Eugene Anderson
Trial Lawyer
Key Facts
Biography
Eugene Anderson created insurance law as we know it, and is an icon in the field of insurance law. Anderson’s life story demonstrates what you can accomplish with a great brain and a lot of hard work. Gene went from being an orphan to Harvard Law School (the result of hitch hiking with a lawyer who was so impressed that he put in a good word with the admissions board), to the Assistant United States Attorney for the Southern District of New York under Robert Morganthau. He went on to start the law firm of Anderson Kill in New York, through which he handled some of the largest insurance cases in the world. Some say that Anderson's career fighting insurers was the inspiration for John Grisham’s The Rainmaker.
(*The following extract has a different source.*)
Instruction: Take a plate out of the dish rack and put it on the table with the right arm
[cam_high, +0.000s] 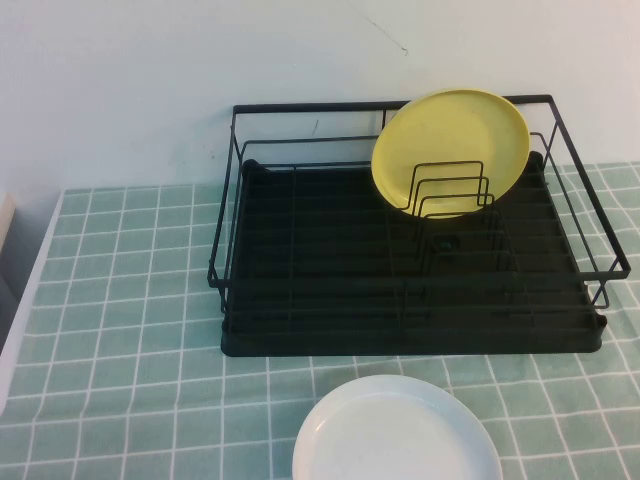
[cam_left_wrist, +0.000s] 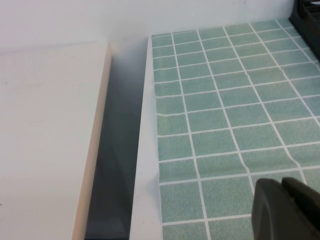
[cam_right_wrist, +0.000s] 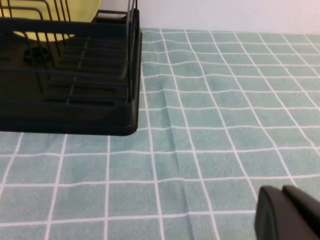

In addition to handling insurance cases ranging from toxic torts to 9/11 claims, Anderson undertook a decade long fight on behalf of the families of Holocaust victims against the German and Swiss insurance companies that had never paid on their life insurance policies. See In Re: Assicurazioni Generali S.P.A. Holocaust Insurance Litigation, 228 F.Supp.2d 348 (SDNY 2002). He eventually obtained payments of $2 billion in unpaid life insurance claims for their families.
Gene took a keen interest in Trial Guides just as the company got started, was in regular contact with founder Aaron DeShaw brainstorming insurance cases, and wrote the introduction to David Berardinelli’s “From Good Hands to Boxing Gloves.”